▶

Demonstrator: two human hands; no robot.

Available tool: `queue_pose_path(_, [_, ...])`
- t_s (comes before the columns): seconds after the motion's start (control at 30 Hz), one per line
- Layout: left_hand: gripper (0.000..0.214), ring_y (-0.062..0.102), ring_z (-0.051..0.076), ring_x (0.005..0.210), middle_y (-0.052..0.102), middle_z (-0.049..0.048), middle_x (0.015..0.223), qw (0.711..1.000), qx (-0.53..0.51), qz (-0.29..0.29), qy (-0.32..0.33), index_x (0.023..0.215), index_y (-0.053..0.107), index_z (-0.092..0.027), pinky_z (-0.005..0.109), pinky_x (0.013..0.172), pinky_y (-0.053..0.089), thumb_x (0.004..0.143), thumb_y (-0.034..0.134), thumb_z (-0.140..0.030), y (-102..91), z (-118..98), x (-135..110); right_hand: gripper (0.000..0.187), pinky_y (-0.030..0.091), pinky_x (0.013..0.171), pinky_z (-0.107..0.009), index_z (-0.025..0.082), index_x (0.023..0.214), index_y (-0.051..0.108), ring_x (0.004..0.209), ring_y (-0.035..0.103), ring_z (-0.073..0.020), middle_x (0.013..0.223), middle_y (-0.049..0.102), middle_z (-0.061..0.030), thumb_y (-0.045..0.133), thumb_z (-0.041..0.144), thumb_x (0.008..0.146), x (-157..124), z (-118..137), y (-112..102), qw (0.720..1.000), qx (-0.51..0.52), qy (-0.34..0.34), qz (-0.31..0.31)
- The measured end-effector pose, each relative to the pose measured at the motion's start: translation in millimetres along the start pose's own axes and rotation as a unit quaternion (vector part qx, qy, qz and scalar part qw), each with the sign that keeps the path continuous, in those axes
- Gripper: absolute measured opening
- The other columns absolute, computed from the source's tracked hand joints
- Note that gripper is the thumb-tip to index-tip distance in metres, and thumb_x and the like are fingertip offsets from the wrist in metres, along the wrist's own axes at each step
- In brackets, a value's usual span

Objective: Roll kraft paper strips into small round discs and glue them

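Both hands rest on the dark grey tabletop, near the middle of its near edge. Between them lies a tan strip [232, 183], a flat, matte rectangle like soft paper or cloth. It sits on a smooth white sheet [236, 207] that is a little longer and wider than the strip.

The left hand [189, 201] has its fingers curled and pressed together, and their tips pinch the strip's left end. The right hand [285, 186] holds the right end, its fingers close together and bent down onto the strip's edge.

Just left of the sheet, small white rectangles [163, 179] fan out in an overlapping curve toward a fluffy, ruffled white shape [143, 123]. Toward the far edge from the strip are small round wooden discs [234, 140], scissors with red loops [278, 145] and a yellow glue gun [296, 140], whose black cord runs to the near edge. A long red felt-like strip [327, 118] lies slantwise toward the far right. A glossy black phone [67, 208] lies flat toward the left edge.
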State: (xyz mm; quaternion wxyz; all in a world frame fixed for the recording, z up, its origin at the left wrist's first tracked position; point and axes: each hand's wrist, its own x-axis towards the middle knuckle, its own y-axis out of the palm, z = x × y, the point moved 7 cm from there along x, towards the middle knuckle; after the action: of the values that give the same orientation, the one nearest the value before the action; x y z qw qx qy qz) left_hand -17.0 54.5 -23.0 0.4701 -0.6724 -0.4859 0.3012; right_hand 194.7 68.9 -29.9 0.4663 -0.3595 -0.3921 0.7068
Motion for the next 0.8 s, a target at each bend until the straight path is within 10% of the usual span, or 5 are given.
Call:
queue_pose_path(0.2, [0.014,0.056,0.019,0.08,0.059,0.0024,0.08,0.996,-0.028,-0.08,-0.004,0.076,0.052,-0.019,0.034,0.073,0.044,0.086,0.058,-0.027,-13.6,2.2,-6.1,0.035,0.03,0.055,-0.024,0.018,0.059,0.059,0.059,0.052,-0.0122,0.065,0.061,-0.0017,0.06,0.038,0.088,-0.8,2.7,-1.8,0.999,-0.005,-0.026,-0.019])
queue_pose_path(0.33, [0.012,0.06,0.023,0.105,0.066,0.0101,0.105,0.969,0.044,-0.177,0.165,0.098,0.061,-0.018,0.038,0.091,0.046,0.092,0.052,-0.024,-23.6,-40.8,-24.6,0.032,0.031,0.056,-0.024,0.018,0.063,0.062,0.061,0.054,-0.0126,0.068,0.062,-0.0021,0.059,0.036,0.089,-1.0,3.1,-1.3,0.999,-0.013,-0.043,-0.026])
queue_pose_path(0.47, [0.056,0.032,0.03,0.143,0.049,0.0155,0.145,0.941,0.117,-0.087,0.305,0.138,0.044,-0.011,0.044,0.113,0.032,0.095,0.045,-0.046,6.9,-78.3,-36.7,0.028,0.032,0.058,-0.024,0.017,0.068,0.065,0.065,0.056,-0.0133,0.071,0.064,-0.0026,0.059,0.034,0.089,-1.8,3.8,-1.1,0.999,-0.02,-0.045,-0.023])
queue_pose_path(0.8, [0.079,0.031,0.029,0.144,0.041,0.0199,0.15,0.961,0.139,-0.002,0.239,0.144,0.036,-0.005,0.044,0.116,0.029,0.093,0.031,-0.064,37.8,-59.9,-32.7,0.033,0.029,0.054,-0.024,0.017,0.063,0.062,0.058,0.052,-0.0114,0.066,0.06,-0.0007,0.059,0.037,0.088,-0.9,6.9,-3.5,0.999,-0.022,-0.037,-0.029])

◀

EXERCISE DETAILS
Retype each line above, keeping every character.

SOLUTION FOR THIS EXERCISE
Demonstrator: two human hands; no robot.

Available tool: `queue_pose_path(_, [_, ...])`
- t_s (comes before the columns): seconds after the motion's start (control at 30 Hz), one per line
- Layout: left_hand: gripper (0.000..0.214), ring_y (-0.062..0.102), ring_z (-0.051..0.076), ring_x (0.005..0.210), middle_y (-0.052..0.102), middle_z (-0.049..0.048), middle_x (0.015..0.223), qw (0.711..1.000), qx (-0.53..0.51), qz (-0.29..0.29), qy (-0.32..0.33), index_x (0.023..0.215), index_y (-0.053..0.107), index_z (-0.092..0.027), pinky_z (-0.005..0.109), pinky_x (0.013..0.172), pinky_y (-0.053..0.089), thumb_x (0.004..0.143), thumb_y (-0.034..0.134), thumb_z (-0.140..0.030), y (-102..91), z (-118..98), x (-135..110); right_hand: gripper (0.000..0.187), pinky_y (-0.030..0.091), pinky_x (0.013..0.171), pinky_z (-0.107..0.009), index_z (-0.025..0.082), index_x (0.023..0.214), index_y (-0.051..0.108), ring_x (0.004..0.209), ring_y (-0.035..0.103), ring_z (-0.073..0.020), middle_x (0.013..0.223), middle_y (-0.049..0.102), middle_z (-0.061..0.030), thumb_y (-0.045..0.133), thumb_z (-0.041..0.144), thumb_x (0.008..0.146), x (-157..124), z (-118..137), y (-112..102), qw (0.720..1.000), qx (-0.51..0.52), qy (-0.34..0.34), qz (-0.31..0.31)
- The measured end-effector pose, each relative to the pose measured at the motion's start: translation in millimetres along the start pose's own axes and rotation as a unit quaternion (vector part qx, qy, qz and scalar part qw), each with the sign that keeps the path continuous, in those axes
- Gripper: absolute measured opening
- The other columns absolute, computed from the source's tracked hand joints
- Note that gripper is the thumb-tip to index-tip distance in metres, and thumb_x and the like are fingertip offsets from the wrist in metres, along the wrist's own axes at each step
- In brackets, a value's usual span

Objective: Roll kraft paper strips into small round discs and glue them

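Both hands rest on the dark grey tabletop, near the middle of its near edge. Between them lies a tan strip [232, 183], a flat, matte rectangle like soft paper or cloth. It sits on a smooth white sheet [236, 207] that is a little longer and wider than the strip.

The left hand [189, 201] has its fingers curled and pressed together, and their tips pinch the strip's left end. The right hand [285, 186] holds the right end, its fingers close together and bent down onto the strip's edge.

Just left of the sheet, small white rectangles [163, 179] fan out in an overlapping curve toward a fluffy, ruffled white shape [143, 123]. Toward the far edge from the strip are small round wooden discs [234, 140], scissors with red loops [278, 145] and a yellow glue gun [296, 140], whose black cord runs to the near edge. A long red felt-like strip [327, 118] lies slantwise toward the far right. A glossy black phone [67, 208] lies flat toward the left edge.
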State: (xyz mm; quaternion wxyz; all in a world frame fixed for the recording, z up, its origin at the left wrist's first tracked position; point and axes: each hand's wrist, its own x-axis towards the middle knuckle, its own y-axis out of the palm, z = x × y, the point moved 7 cm from there along x, towards the middle knuckle; after the action: of the values that give the same orientation, the one nearest the value before the action; x y z qw qx qy qz) left_hand -17.0 54.5 -23.0 0.4701 -0.6724 -0.4859 0.3012; right_hand 194.7 68.9 -29.9 0.4663 -0.3595 -0.3921 0.7068
Motion for the next 0.8 s, a target at each bend until the straight path is within 10% of the usual span, or 5 are given.
Call:
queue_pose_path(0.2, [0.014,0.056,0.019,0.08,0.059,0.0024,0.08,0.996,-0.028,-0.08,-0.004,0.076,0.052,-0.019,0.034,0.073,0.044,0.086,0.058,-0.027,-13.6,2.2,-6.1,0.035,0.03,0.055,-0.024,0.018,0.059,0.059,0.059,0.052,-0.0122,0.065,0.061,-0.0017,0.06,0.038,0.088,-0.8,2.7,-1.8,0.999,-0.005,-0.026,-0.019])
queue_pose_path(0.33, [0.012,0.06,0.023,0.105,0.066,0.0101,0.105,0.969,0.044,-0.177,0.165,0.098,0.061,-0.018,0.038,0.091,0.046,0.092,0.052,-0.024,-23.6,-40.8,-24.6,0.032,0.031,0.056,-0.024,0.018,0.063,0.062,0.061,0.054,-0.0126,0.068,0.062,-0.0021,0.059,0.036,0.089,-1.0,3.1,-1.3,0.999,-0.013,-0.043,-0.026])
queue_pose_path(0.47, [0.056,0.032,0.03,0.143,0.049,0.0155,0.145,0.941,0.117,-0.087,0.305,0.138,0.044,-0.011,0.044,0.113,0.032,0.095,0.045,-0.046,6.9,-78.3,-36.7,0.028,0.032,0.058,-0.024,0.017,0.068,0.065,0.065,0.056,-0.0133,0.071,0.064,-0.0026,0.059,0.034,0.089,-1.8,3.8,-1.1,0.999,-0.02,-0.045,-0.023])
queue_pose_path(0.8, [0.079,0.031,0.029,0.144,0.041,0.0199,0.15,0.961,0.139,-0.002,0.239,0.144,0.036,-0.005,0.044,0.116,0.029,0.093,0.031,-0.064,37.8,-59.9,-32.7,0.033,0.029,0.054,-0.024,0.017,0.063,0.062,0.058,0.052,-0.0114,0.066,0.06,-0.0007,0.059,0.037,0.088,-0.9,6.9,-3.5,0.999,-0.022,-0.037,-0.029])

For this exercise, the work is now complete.